Verordening doelgroepen woningbouw Nieuwkoop 2022

Artikel 1: Begrippen

In deze verordening wordt verstaan onder:

  • 1.

    Aanvangshuurprijs: de huurprijs bij de start van de huurovereenkomst;

  • 2.

    College: het college van burgemeester en wethouders van Nieuwkoop;

  • 3.

    DAEB-norm: de inkomensgrens bedoeld in artikel 48, eerste lid, van de Woningwet;

  • 4.

    Huishouden: alleenstaande dan wel twee personen met of zonder kinderen, die een gemeenschappelijke huishouding voeren of wensen te voeren;

  • 5.

    Huurprijs: de prijs die bij huur per maand is verschuldigd voor het enkele gebruik van een woonruimte;

  • 6.

    Inkomen: rekeninkomen als bedoeld in artikel 1, aanhef en onder i van de Wet op de huurtoeslag;

  • 7.

    Middeldure huurwoning: huurwoning als bedoeld in artikel 1.1.1, eerste lid, onder j van het Besluitruimtelijke ordening;

  • 8.

    Sociale huurwoning: huurwoning als bedoeld in artikel 1.1.1., eerste lid, onder d van het Besluitruimtelijke ordening;

  • 9.

    Sociale koopwoning 1: koopwoning als bedoeld in artikel 7ad, eerste lid, van het Besluit uitvoering Crisis- en herstelwet, waarbij een in deze verordening bepaalde maximale koopprijs van toepassing is.
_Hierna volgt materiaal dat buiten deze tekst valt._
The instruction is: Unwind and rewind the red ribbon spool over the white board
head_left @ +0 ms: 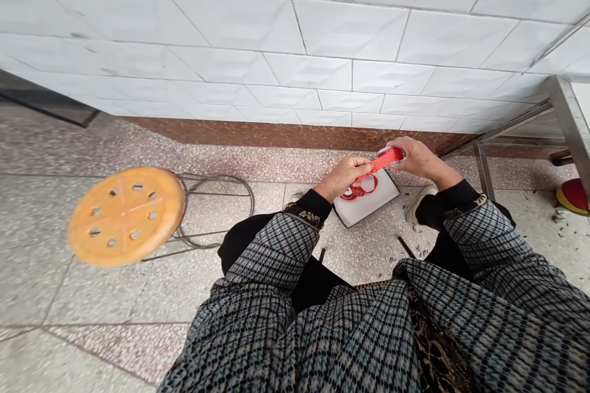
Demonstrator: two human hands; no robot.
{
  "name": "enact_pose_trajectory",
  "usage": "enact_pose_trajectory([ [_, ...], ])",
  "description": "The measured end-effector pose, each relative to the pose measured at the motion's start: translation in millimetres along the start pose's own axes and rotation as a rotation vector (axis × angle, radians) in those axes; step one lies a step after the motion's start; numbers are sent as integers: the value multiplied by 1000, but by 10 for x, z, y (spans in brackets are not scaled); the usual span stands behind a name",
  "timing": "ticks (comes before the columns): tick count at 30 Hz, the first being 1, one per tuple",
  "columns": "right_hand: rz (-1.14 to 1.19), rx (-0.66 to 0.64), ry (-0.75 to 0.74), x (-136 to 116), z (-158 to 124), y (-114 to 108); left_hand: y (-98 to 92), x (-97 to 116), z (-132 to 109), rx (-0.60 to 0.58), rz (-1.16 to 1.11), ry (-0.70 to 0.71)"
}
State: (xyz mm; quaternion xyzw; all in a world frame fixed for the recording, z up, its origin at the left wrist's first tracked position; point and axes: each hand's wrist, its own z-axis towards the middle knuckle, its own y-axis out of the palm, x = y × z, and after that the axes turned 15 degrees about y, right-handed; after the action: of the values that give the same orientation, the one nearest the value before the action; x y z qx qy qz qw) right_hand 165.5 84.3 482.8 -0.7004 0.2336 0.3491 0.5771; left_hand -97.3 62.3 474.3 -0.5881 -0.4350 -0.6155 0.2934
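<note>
Both my hands hold a red strip (383,161) out in front of my knees. My left hand (346,175) pinches its near end with closed fingers. Wrapped round the far end is my right hand (417,158), where a small clear-and-red roll or case (391,155) shows. Below the hands a white sheet or bag with a red printed pattern (366,198) lies on the floor. I am seated, in checked sleeves and dark trousers.
An orange round stool with holes (125,215) on a wire frame stands at left. A white tiled wall (295,43) runs ahead. A metal table leg and frame (568,123) stand at right, with a red-and-yellow object (574,195) under them. Small debris litters the floor.
</note>
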Motion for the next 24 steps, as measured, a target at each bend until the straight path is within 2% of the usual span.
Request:
enact_pose_trajectory([
  [8, 159, -65, 60, 29, -35, -37, 10, 79, -36, -19, -151, 1],
  [20, 560, -234, 192, -119, -90, -89, -1, 89, -16, -3, -124, 7],
  [24, 757, -287, 199, -170, -90, -54, 22, 78, 4, 25, -116, 71],
])
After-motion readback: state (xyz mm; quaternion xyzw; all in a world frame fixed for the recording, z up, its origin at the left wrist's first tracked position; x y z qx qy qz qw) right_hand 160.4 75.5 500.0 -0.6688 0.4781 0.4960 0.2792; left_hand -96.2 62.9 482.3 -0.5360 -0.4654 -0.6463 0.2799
Naar een sociale koopwoning 1 wordt ook wel gerefereerd middels de term ‘goedkope koopwoning’.

  • 10.

    Sociale koopwoning 2: koopwoning als bedoeld in artikel 7ad, eerste lid, van het Besluit uitvoering Crisis- en herstelwet, waarbij een in deze verordening bepaalde maximale koopprijs van toepassing is.

Artikel 2: Huurprijsgrenzen

  • 1. De aanvangshuurprijs voor sociale huurwoningen bedraagt maximaal het bedrag bedoeld in artikel 13, eerste lid, onder a, van de Wet op de huurtoeslag.

  • 2. De aanvangshuurprijs voor middeldure huurwoningen bedraagt tenminste het bedrag bedoeld in artikel 13, eerste lid, onder a, van de Wet op de huurtoeslag en ten hoogste € 1.013,85.

  • 3. De in het eerste lid bedoelde aanvangshuurprijs en de in het tweede lid bedoelde minimale aanvangshuurprijs worden jaarlijks per 1 januari geïndexeerd overeenkomstig het bepaalde in artikel 27, eerste lid van de Wet op de huurtoeslag.

  • 4. De in het tweede lid bedoelde maximale aanvangshuur wordt jaarlijks per 1 januari geïndexeerd overeenkomstig de consumentenprijsindex van het Centraal Bureau voor de Statistiek.

  • 5. De hoogte van de aanvangshuurprijs van sociale huurwoningen dient gerekend vanaf de datum van eerste verhuur gedurende de instandhoudingstermijn zoals genoemd in artikel 6, met toepassing van het derde lid, onder het maximale bedrag bedoeld in het eerste lid van dit artikel te blijven.

  • 6. De hoogte van de huurprijs van middeldure huurwoningen dient gerekend vanaf de datum van eerste verhuur gedurende de instandhoudingstermijn zoals genoemd in artikel 6, met toepassing van het derde en vierde lid, te blijven vallen binnen de bandbreedte genoemd in het tweede lid.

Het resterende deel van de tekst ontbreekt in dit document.